Russia’s real exchange rate has also influenced the direction of the agriculture sector. The Russian ruble tumbled at the end of 2014, due to a myriad of factors ranging from the imposition of sanctions to the fall in global oil prices. Since then, while the ruble has appreciated, it has remained low against other major currencies. The ruble’s weakness, however, increased the competitiveness of Russia’s agriculture products internationally. Producers have also been able to adjust to changed demand structures in both domestic and international markets, boosting production of high-demand goods. The last area which has greatly influenced the agriculture sector in Russia has been the economic policy decisions of the central government, specifically its import substitution policies. Generally, import substitution is put into action by creating barriers to trade or by giving subsidies to domestic industries. The idea is to establish conditions where domestic producers will have the upper-hand over their foreign competitors. Russia intensified a policy direction of economic nationalism in 2014, when its economy began to stall, specifically targeting the agriculture sector along with others. Countersanctions would become a key part of Russia’s import substitution plans, acting as trade barriers for so many agricultural products. Consequently, Russian producers benefitted in revenue from higher prices on the domestic market.
The other part of the import substitution plans, the agriculture subsidies, have become a central focus of the Ministry of Agriculture. For the 2017 budget, the ministry was allocated around 214 billion rubles. All the subsidies were reshaped to fit into seven major budget lines, with funds distributed by local agricultural authorities throughout Russia. Some of the programs for the year included “Encouragement of Investment in Agriculture”, which was allocated 91.7 billion rubles, as well as a “Development of Sub-Sectors in Agriculture” which received 55.31 billion rubles.

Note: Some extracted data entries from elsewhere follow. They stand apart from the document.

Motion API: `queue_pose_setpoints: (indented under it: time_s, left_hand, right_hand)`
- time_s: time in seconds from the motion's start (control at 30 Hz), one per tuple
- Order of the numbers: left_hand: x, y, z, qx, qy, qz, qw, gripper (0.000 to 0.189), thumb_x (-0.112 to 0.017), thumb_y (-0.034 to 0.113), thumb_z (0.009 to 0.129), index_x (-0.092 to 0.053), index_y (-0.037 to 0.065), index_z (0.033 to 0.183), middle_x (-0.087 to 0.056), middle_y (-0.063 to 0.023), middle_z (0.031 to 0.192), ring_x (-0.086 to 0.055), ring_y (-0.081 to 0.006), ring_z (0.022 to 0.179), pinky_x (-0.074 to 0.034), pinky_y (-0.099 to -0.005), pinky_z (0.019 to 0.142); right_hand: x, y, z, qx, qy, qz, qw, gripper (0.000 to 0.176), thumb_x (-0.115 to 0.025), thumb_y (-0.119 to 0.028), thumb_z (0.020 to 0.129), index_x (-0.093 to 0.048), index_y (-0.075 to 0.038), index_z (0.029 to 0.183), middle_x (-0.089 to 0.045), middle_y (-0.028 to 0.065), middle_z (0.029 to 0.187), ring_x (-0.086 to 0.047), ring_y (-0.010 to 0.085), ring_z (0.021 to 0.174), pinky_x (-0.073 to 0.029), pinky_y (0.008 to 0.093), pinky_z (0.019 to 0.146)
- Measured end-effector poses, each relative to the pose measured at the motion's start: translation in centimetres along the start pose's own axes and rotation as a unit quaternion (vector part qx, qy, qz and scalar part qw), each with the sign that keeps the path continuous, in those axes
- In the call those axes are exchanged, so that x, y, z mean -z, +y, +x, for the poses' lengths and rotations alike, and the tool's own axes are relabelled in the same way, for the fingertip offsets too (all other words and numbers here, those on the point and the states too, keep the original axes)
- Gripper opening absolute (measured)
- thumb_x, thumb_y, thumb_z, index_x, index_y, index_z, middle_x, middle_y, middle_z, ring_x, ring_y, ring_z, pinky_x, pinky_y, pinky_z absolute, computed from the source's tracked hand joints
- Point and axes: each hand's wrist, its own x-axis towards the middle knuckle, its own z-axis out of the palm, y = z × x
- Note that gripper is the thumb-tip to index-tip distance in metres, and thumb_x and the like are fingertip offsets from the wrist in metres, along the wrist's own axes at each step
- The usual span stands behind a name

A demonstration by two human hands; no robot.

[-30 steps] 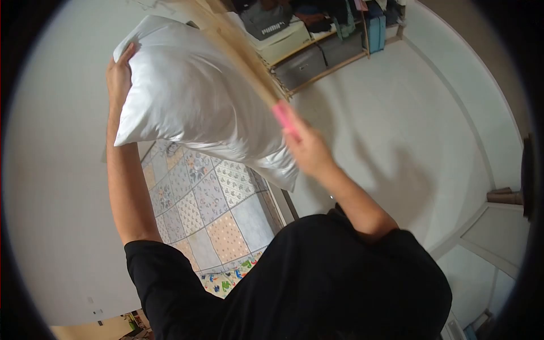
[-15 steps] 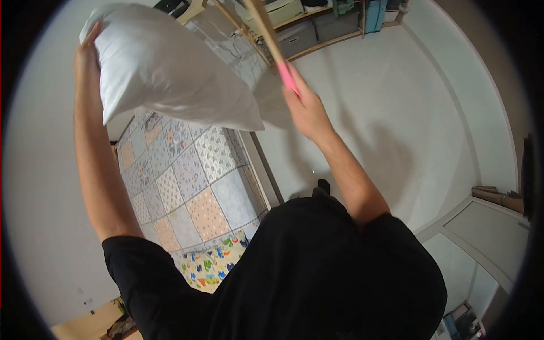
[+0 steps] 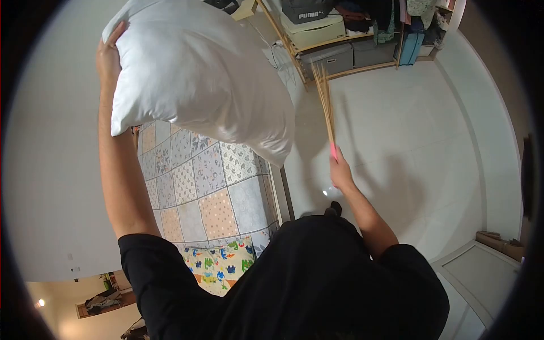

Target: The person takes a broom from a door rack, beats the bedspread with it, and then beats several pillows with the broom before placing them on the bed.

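A large white pillow [image 3: 198, 73] hangs in the air over the bed, held at its upper left edge by my left hand [image 3: 109, 56], fingers gripping the cloth. My right hand [image 3: 341, 173] is wrapped round the pink handle of a thin stick broom [image 3: 324, 99], whose splayed sticks point away from me over the floor. Pillow and broom are apart. Under the pillow lies a patchwork bedsheet [image 3: 192, 181] with floral and dotted squares. A small pillow [image 3: 218, 263] with a colourful animal print rests on the near end of the bed.
Wooden shelves [image 3: 368, 67] with grey boxes, clothes and a black bag stand at the back. A blue case [image 3: 411, 48] is beside them. Pale tiled floor [image 3: 391, 124] lies right of the bed. A white cabinet [image 3: 481, 272] is at the lower right.
My right hand has come down and nearer my body with the broom, whose sticks now show fully. The pillow is still in my left hand and appears larger and further right.
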Motion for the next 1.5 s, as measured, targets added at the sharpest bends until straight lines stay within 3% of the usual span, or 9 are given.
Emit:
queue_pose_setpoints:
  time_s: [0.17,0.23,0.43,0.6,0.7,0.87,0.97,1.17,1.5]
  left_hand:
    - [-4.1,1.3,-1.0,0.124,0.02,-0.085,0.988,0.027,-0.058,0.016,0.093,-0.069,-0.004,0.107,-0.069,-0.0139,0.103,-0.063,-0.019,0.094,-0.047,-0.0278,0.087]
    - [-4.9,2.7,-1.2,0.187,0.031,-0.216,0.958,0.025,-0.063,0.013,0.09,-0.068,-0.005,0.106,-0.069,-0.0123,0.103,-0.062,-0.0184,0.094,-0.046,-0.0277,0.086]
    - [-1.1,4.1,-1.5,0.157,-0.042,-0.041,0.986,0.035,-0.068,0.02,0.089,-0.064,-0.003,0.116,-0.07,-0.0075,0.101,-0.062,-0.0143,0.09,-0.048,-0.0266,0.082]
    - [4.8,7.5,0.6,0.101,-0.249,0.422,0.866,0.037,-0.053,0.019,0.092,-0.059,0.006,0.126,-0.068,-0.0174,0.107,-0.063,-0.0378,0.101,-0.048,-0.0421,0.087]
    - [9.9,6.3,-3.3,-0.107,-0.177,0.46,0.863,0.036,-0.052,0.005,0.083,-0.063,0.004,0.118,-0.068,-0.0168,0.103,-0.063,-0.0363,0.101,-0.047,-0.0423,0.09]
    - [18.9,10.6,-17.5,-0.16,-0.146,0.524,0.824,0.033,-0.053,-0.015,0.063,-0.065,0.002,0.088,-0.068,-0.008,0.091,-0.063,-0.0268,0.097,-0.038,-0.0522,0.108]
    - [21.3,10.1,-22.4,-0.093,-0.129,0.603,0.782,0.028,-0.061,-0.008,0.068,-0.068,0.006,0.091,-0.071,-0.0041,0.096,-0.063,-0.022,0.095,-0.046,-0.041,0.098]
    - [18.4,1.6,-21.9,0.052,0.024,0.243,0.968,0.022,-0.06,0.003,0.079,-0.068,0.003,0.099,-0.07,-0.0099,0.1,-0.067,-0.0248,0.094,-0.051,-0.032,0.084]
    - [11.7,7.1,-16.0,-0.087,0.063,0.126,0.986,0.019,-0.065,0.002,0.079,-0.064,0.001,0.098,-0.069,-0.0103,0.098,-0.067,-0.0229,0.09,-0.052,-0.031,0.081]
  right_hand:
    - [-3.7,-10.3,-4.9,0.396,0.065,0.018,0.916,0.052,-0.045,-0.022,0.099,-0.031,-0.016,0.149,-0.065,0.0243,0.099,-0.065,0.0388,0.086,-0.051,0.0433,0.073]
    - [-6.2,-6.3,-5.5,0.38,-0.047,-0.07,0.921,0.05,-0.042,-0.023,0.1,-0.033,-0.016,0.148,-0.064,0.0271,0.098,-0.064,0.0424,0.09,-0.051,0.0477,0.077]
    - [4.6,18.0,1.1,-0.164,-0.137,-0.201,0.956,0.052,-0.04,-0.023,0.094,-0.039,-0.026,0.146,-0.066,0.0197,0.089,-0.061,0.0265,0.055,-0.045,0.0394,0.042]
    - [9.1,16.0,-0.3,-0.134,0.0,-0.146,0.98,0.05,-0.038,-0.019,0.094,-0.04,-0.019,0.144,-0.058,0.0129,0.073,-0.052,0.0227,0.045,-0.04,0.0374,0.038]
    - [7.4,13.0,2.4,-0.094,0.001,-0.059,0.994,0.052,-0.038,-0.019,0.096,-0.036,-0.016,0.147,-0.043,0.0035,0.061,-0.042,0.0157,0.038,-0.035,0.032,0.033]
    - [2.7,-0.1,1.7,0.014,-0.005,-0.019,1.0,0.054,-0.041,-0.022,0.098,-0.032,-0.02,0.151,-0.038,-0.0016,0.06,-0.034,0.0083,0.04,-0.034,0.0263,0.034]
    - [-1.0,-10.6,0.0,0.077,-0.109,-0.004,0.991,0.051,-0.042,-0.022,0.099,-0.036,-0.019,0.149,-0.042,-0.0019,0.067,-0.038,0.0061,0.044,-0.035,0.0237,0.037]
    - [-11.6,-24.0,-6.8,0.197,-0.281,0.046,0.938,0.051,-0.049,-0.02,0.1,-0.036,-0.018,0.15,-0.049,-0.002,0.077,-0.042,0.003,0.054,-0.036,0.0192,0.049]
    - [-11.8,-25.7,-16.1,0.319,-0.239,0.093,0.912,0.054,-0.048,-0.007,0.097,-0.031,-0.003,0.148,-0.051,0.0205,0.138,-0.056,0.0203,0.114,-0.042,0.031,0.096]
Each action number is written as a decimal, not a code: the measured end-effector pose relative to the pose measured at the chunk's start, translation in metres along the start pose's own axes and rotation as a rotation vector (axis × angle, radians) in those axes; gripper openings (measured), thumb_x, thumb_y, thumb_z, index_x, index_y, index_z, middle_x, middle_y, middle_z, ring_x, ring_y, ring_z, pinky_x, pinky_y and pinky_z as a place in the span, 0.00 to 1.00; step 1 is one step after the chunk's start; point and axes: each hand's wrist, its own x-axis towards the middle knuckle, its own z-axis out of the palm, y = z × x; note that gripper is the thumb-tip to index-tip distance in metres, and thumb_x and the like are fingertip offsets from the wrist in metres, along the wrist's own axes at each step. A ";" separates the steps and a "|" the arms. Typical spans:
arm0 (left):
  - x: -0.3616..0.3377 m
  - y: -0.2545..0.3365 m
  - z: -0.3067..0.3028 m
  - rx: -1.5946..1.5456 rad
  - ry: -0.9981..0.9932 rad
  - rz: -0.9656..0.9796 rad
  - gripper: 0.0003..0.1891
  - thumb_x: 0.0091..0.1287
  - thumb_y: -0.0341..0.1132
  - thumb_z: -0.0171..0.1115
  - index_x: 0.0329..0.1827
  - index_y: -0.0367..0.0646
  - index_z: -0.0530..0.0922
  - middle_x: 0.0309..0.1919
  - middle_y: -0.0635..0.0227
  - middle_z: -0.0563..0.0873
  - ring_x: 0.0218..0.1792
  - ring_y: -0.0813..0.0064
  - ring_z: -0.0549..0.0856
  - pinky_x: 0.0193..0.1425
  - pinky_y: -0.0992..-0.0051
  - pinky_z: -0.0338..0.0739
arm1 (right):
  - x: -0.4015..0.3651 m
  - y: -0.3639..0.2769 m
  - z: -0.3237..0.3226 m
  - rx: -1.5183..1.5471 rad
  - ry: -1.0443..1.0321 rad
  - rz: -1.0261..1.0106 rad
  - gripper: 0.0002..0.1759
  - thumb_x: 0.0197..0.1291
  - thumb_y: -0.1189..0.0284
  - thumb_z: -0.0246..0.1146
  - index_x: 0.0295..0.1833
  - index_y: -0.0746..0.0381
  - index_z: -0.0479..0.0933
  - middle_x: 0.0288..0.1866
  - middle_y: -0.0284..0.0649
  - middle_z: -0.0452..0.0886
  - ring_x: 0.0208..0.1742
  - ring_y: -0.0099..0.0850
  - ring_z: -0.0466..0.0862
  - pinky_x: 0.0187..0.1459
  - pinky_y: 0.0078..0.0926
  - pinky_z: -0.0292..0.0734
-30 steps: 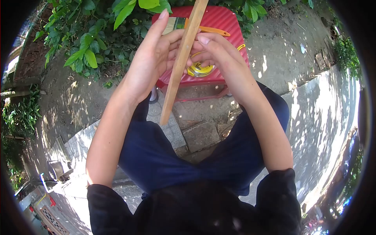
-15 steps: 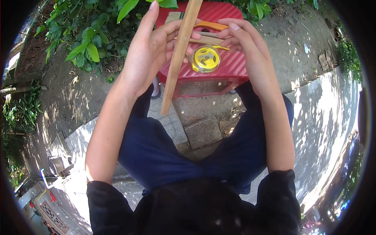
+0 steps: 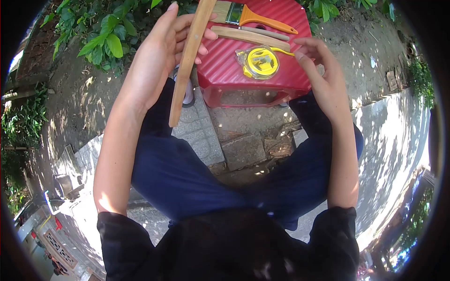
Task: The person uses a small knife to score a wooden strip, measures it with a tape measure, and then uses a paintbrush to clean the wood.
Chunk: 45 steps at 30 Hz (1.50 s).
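A long, narrow wooden stick (image 3: 191,61) slants across the fingers of my left hand (image 3: 157,58), which holds it; its upper end leaves the frame. The left thumb points up, apart from the stick. My right hand (image 3: 326,77) is open at the right edge of the red stool (image 3: 220,70), fingers loosely bent and nothing seen between them. Near its thumb is the tip of a thin yellow strip (image 3: 281,50). On the stool lie a yellow tape measure (image 3: 261,62) in clear plastic, a curved wooden piece (image 3: 251,37) and a paintbrush (image 3: 265,21) with an orange handle.
A thin greyish stick (image 3: 265,33) lies between the brush and the curved wood. Leafy bushes (image 3: 108,37) crowd the stool's back left. My legs (image 3: 187,173) straddle the paving in front of it. Sunlit concrete (image 3: 389,136) extends on the right.
My left hand has moved left with the wooden stick. My right hand has drawn back to the right, uncovering the brush handle and curved wood. The stool appears further right in view.
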 end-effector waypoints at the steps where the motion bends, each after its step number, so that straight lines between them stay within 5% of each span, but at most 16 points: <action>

So, what exactly do all these factors mean for the future of the Russian agriculture sector? Again, it is clear from the raw numbers agricultural production has increased. However, the import substitution policies may have had several negative externalities. Researchers at the Centre for Economic and Financial Research in Moscow point to how the policies may have resulted in negative impacts on the Russian economy due to inept use of production factors such as labor and capital, and Russia may also be in a disadvantageous position in relation to more liberal economies. While the government will likely continue to pump money into agriculture subsidies, it is difficult to say whether it will help to increase production in the long run. It is also important to note that inflation in Russia has fallen considerably in the past few years, in comparison to the sharp increase seen in 2014. So, the increased prices which producers benefitted from a few years ago are unlikely to continue. Finally, while the ruble has stayed depressed since 2014, there is no guarantee that will continue in the long run, either. All in all, it may be positive for the Russian economy if agricultural production continues to increase, but there is plenty of evidence the conditions which facilitated their growth may not continue in the long term. If the Russian government is serious about improving its economy, no amount of support mechanisms will substitute for structural reforms. Tackling issues such as overhauling the legal system and scaling back the role of the state would both probably help, but those are not simple tasks to complete. Until those reforms can move forward, it would be best not to think too optimistically about the future of Russian agriculture.
Steven Weirich is a senior at Mississippi State University, where he is a staff writer for the campus newspaper, The Reflector. There, he writes columns focused mostly on economics, foreign affairs and politics.